Question

# Which of the following probabilities CANNOT be found using the binomial distribution? a) The probability that...

Which of the following probabilities CANNOT be found using the binomial distribution? a) The probability that 3 out of 8 tosses of a coin will result in heads b) The probability of getting exactly five face cards when drawing five cards without replacement from a standard deck of 52 cards c) When randomly choosing a family with four children, the probability that it will have exactly two boys and two girls as children d) The probability that a student randomly guessing will get at least 8 out of 10 multiple-choice questions correct (assuming every question has five choices)

Solution:

We have to find which of the following probabilities CANNOT be found using the binomial distribution.
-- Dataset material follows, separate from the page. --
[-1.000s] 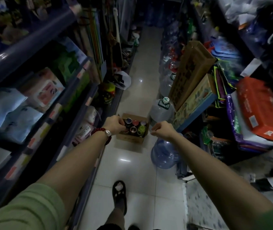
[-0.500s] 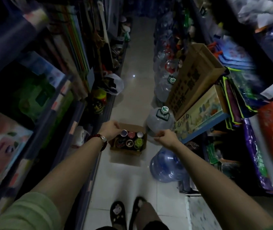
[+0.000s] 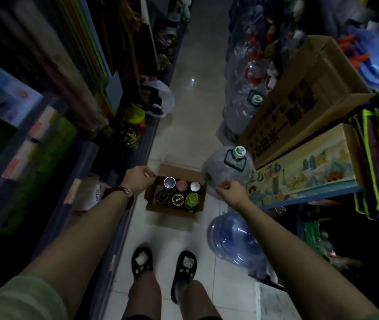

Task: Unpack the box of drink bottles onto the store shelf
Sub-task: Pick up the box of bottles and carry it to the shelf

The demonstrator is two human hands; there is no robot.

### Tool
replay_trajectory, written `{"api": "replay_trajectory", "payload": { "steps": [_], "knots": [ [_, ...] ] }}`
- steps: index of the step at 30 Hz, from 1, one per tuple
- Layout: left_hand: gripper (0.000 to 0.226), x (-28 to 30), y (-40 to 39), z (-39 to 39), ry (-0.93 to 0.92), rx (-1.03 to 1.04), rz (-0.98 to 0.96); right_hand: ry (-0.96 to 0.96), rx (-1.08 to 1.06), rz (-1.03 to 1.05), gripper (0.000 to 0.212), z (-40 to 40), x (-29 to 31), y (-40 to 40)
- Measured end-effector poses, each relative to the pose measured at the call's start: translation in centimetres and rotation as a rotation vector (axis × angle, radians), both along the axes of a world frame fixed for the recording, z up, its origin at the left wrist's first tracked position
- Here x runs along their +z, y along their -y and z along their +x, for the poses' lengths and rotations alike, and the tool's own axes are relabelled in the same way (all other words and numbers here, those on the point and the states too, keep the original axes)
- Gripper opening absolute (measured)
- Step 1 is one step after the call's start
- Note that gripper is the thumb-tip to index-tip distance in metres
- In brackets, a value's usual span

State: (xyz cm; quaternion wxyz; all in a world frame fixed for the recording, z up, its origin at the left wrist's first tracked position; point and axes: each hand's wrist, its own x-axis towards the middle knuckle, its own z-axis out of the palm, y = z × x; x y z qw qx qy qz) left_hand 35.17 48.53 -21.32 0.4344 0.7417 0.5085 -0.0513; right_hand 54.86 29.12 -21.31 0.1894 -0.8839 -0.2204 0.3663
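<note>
Dim, cramped shop aisle, tiled floor (image 3: 190, 125). Left hand (image 3: 137, 179) and right hand (image 3: 228, 189) loosely curled, holding nothing, flanking the open cardboard box (image 3: 172, 212) on the floor. Six bottles (image 3: 179, 192) upright inside, probably kept central for shelves (image 3: 84, 162) alongside.

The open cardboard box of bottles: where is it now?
In the head view, the box sits on the aisle floor ahead of the feet, below both hands, left of the clear water jug.

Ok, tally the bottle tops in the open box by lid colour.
Silver lid: 1
Pink lid: 1
White lid: 1
Dark lids: 2
Green lid: 1
Total: 6 in the box
</note>
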Motion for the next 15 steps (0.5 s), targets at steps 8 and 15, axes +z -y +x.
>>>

Part a) The probability that 3 out of 8 tosses of a coin will result in heads

Since n = 8 independent trials , x = number of heads and p = probability of success is constant , thus we can find this probability by using Binomial distribution

Part b) The probability of getting exactly five face cards when drawing five cards without replacement from a standard deck of 52 cards

Since we are drawing 5 cards without replacement , trials are not independent as well as outcomes are more than 2

Part c) When randomly choosing a family with four children, the probability that it will have exactly two boys and two girls as children

n = 4 children are independent

Let x = number of boys and p = probability of boy is constant

We have two possible outcomes Boy / Girl

Thus we can find this probability by using Binomial distribution.

Part d) The probability that a student randomly guessing will get at least 8 out of 10 multiple-choice questions correct (assuming every question has five choices)

n= 10 independent questions

p = probability of correct answer when guessing = 1/5 is constant

x   = number of correct answers

we have five multiple choices , but we can split them in two parts : Success = Correct and failure = Incorrect

Thus we can find this probability by using Binomial distribution.